Apache YARN is the resource manager native to Hadoop. Its JVM-only nature, complicated security model, and myriads of options have historically made it difficult to deploy non-java applications on it. In this talk we present Skein, a tool & library written to ease Python deployment on YARN, as well as some of the issues (and solutions!) we encountered while developing and testing this tool.
Apache YARN is the resource manager native to Hadoop clusters. It is responsible for scheduling applications on the cluster (deciding where and when an application gets the resources it requested) and provisioning these resources in a secure and robust way.
Historically, deploying applications on YARN has been complicated for several reasons:
YARN is a JVM-only framework, and requires a non-trivial amount of code to get things working (for example, Spark's YARN support is ~6000 lines of Scala).

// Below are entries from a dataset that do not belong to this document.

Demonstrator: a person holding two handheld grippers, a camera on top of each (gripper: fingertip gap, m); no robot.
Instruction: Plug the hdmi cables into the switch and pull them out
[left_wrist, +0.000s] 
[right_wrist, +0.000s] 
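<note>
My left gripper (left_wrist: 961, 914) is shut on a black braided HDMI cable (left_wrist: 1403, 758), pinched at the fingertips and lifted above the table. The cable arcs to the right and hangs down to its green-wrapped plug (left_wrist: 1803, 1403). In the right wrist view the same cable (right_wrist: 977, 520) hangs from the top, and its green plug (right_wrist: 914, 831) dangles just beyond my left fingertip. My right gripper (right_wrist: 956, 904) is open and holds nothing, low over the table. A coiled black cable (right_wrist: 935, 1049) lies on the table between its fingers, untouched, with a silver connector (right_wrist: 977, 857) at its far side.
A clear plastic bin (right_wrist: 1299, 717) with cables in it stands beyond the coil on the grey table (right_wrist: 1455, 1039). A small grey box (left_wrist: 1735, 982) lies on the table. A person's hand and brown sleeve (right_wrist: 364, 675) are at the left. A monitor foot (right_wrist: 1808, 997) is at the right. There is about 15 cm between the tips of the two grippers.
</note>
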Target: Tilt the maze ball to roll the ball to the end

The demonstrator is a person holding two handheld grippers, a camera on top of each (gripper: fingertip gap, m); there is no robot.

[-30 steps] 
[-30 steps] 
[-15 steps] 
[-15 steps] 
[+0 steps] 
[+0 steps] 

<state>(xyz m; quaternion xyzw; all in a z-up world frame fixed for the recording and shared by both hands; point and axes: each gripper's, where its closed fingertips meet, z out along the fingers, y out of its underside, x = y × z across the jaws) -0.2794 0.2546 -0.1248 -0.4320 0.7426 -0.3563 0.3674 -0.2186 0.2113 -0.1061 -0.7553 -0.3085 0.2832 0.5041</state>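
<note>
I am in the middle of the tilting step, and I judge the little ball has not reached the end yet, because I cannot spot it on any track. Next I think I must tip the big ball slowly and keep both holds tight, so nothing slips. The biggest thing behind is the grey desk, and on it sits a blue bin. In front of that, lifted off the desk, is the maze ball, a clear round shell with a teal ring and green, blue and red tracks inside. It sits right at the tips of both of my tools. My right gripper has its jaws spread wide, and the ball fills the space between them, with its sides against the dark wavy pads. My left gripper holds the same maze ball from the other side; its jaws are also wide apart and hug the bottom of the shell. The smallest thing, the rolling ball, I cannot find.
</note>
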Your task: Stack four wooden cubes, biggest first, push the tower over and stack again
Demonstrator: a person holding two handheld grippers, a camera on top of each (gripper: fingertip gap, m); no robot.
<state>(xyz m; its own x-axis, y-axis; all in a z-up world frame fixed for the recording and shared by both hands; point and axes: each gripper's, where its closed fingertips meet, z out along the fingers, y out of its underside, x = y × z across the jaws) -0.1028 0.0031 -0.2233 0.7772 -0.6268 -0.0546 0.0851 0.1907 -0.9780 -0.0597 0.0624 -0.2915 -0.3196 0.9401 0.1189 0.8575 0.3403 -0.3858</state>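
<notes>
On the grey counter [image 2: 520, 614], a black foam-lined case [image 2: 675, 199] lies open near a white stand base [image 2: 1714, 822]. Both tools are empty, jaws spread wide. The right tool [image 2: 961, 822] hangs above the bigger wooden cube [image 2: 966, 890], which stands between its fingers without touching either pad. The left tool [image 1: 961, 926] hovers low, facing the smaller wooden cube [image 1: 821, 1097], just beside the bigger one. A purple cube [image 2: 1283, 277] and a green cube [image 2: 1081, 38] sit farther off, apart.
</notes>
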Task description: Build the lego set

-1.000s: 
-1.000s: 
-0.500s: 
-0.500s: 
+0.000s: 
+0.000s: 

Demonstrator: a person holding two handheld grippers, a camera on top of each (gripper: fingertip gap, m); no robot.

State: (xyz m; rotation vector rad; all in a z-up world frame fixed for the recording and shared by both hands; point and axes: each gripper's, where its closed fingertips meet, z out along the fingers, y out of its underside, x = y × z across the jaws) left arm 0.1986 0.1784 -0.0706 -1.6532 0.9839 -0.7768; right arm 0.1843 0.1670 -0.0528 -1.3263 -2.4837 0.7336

Applications that deploy on YARN need to distribute their resources with them. For Java applications this is straightforward - just bundle everything into a JAR and you're done. With Python things aren't so easy.
YARN's security model is Kerberos, which can be tricky to support properly. This, coupled with the myriad of configuration options YARN supports can make testing applications work on all clusters difficult.
In this talk we present Skein, a tool and library to simplify deployment on YARN. Building on ideas from Docker and Kubernetes, Skein uses a declarative interface for defining and deploying applications, and provides Python access to this previously difficult deployment environment.
Attendees of this talk will learn:
The basics of Apache YARN, and some of the things that make using it so complicated.
How Skein tries to rectify these issues to provide a simpler deployment experience.
How to use Skein to package and deploy Python applications on Apache YARN (using Dask's YARN deployment as an example).
Strategies for testing applications against Hadoop using existing CI tools.